▶ Description of the task
Repeat word for word every line of the data below, from the first through the line containing "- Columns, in", and stop there.

■ ■ ■

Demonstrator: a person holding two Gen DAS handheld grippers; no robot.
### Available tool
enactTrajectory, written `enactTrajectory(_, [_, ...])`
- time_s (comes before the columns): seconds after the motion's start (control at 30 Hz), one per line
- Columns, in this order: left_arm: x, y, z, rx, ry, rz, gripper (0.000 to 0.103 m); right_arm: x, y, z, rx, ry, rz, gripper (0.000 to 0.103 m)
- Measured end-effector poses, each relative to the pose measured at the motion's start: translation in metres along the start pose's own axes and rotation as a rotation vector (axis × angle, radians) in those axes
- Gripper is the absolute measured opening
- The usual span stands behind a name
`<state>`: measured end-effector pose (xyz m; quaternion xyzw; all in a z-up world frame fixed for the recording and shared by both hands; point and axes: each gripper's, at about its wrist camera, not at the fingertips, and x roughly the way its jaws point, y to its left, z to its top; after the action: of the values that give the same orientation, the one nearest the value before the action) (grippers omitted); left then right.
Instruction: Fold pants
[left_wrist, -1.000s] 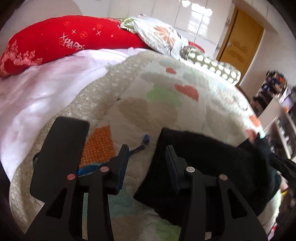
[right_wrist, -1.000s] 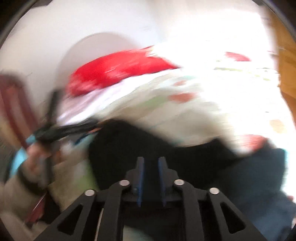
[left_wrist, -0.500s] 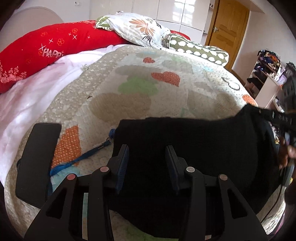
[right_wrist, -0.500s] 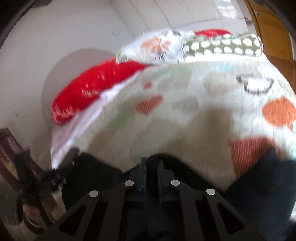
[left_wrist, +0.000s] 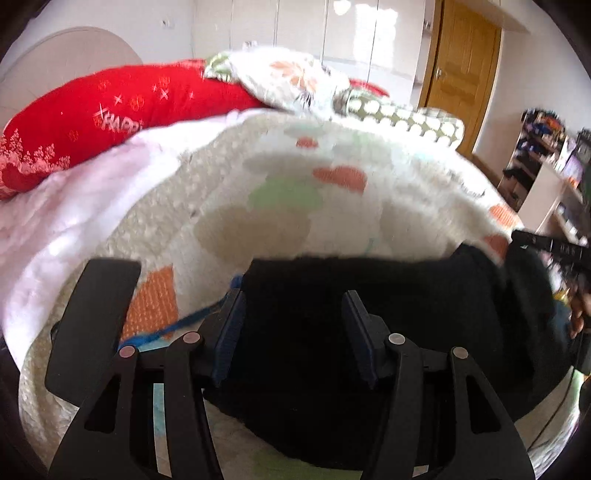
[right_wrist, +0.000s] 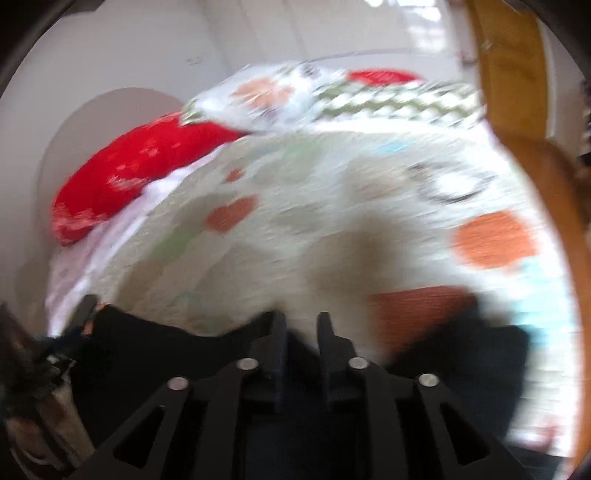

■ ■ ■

▶ Expected output
Demonstrator: a person holding two Gen DAS handheld grippers; no robot.
### Available tool
enactTrajectory, written `enactTrajectory(_, [_, ...])`
- time_s (comes before the columns): seconds after the motion's start (control at 30 Hz), one per line
- Columns, in this order: left_arm: x, y, z, rx, ry, rz, gripper (0.000 to 0.103 m); right_arm: x, y, z, rx, ry, rz, gripper (0.000 to 0.103 m)

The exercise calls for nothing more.